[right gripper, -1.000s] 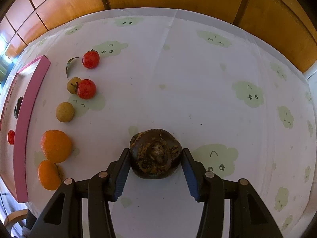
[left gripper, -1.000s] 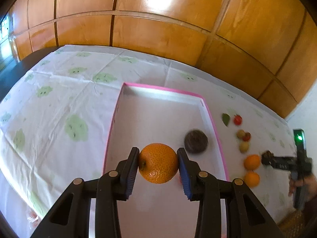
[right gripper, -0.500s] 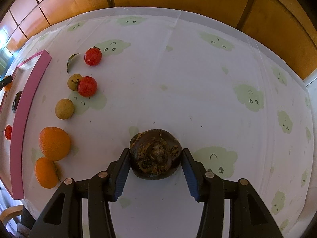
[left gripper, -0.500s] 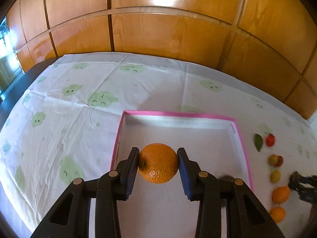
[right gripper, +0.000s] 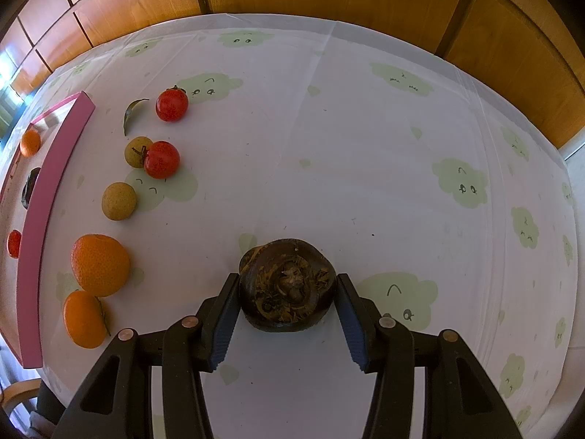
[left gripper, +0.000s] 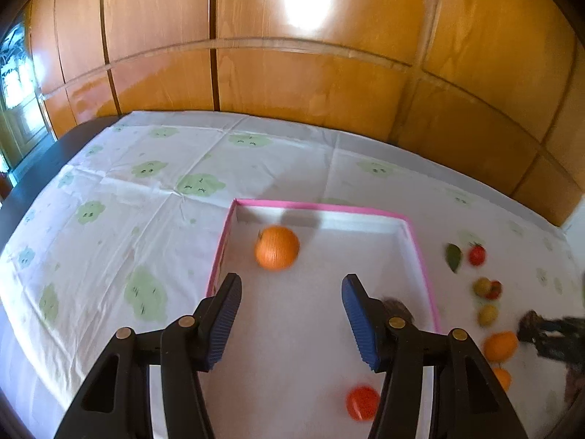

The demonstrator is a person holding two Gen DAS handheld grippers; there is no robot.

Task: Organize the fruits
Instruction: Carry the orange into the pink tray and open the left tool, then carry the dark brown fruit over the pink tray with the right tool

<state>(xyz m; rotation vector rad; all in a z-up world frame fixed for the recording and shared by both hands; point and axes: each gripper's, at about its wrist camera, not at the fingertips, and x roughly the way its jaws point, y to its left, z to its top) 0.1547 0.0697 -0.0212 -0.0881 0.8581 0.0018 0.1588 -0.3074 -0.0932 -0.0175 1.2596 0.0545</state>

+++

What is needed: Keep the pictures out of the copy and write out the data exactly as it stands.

Exercise output:
[right gripper, -1.000s] 
[left gripper, -1.000s] 
[right gripper, -0.500s] 
[left gripper, -0.500s] 
[right gripper, +0.000s] 
[left gripper, +0.000s] 

The demonstrator is a person holding two Gen DAS handheld grippers; there is no robot.

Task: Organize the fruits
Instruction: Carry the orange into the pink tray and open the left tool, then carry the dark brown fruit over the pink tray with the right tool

<state>(xyz m; rotation vector rad; all in a z-up world frame fixed for the recording and shared by both hands; point and axes: each gripper's, at about its wrist camera, not at the fingertips, and x roughly the way its jaws point, y to its left, z to its top) 0.1547 0.0697 -0.0212 -0.0881 0.8581 0.0018 0.1588 -0.3074 -0.0932 -0.0175 1.2596 0.0545</state>

The answer given above is complete.